### PROBLEM DETAILS
Identify, in the records below, every line where the string "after" appears, and copy each such line.

### RECORDS FOR THIS EXERCISE
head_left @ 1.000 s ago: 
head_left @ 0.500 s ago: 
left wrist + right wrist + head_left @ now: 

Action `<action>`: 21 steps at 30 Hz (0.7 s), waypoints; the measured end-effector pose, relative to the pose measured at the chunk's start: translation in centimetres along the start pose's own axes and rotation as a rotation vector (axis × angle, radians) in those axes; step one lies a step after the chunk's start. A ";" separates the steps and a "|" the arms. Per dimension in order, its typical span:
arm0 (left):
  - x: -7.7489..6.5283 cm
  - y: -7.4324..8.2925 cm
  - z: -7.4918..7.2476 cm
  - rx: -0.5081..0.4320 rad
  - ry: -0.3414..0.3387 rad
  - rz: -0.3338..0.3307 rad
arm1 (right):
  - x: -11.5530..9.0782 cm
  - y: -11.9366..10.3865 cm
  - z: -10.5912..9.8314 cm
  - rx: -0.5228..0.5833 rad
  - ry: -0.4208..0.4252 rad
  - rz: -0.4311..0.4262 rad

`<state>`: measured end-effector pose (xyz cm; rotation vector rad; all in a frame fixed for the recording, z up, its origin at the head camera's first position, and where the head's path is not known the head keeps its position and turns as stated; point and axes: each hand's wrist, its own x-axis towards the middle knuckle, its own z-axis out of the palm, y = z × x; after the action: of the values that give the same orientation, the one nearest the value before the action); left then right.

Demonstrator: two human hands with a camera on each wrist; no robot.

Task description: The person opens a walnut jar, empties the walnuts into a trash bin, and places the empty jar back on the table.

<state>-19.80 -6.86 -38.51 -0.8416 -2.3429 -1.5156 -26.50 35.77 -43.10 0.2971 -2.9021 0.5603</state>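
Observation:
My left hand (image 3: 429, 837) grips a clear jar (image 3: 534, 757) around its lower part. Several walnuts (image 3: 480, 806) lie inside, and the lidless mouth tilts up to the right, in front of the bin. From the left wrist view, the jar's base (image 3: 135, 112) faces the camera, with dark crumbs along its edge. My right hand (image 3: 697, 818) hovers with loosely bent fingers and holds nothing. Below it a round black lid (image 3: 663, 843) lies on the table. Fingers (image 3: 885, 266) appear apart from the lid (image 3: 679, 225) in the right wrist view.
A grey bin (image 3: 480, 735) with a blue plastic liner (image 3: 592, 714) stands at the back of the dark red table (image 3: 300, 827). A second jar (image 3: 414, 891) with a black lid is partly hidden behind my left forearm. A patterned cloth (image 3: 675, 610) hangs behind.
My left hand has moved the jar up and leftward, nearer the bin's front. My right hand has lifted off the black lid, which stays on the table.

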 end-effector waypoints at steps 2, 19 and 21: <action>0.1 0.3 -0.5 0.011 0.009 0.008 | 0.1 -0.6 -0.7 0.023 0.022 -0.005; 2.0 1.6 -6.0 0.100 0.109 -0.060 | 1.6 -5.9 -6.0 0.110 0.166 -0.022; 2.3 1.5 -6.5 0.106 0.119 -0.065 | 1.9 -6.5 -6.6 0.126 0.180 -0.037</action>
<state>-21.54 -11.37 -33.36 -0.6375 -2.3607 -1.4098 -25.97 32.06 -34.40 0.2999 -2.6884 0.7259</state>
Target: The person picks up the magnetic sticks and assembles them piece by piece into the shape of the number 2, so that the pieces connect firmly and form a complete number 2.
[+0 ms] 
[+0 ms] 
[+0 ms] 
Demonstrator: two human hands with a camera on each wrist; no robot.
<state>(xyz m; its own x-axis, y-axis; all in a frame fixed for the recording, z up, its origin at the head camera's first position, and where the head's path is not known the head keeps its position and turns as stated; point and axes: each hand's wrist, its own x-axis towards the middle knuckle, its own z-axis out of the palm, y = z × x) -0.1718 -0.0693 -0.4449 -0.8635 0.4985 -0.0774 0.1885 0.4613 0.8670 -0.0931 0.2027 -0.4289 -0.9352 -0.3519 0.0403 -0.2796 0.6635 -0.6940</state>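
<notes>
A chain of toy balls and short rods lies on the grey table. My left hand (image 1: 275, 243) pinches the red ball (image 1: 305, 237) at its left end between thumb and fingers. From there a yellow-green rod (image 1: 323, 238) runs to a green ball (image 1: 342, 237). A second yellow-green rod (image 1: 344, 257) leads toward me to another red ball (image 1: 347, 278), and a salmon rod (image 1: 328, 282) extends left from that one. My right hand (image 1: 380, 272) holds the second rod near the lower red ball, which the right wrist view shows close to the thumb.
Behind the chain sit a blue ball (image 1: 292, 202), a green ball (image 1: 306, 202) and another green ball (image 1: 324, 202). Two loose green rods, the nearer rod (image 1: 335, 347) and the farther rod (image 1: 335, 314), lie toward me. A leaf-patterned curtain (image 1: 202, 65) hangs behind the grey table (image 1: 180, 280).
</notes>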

### SOLUTION BELOW
Action `<action>`: 21 steps at 30 Hz (0.7 s), waypoints; the measured end-effector pose, relative to the pose measured at the chunk's start: translation in centimetres along the start pose's own axes and rotation as a rotation vector (axis × angle, radians) in those axes; step one lies a step after the chunk's start. A ";" separates the steps and a "|" the arms. Per dimension in order, its typical span:
`<state>`: measured end-effector pose (xyz cm; rotation vector rad; all in a frame fixed for the recording, z up, its origin at the head camera's first position, and where the head's path is not known the head keeps its position and turns as stated; point and axes: each hand's wrist, its own x-axis towards the middle knuckle, its own z-axis out of the palm, y = z × x; after the action: of the values that give the same orientation, the one nearest the value before the action); left then right.

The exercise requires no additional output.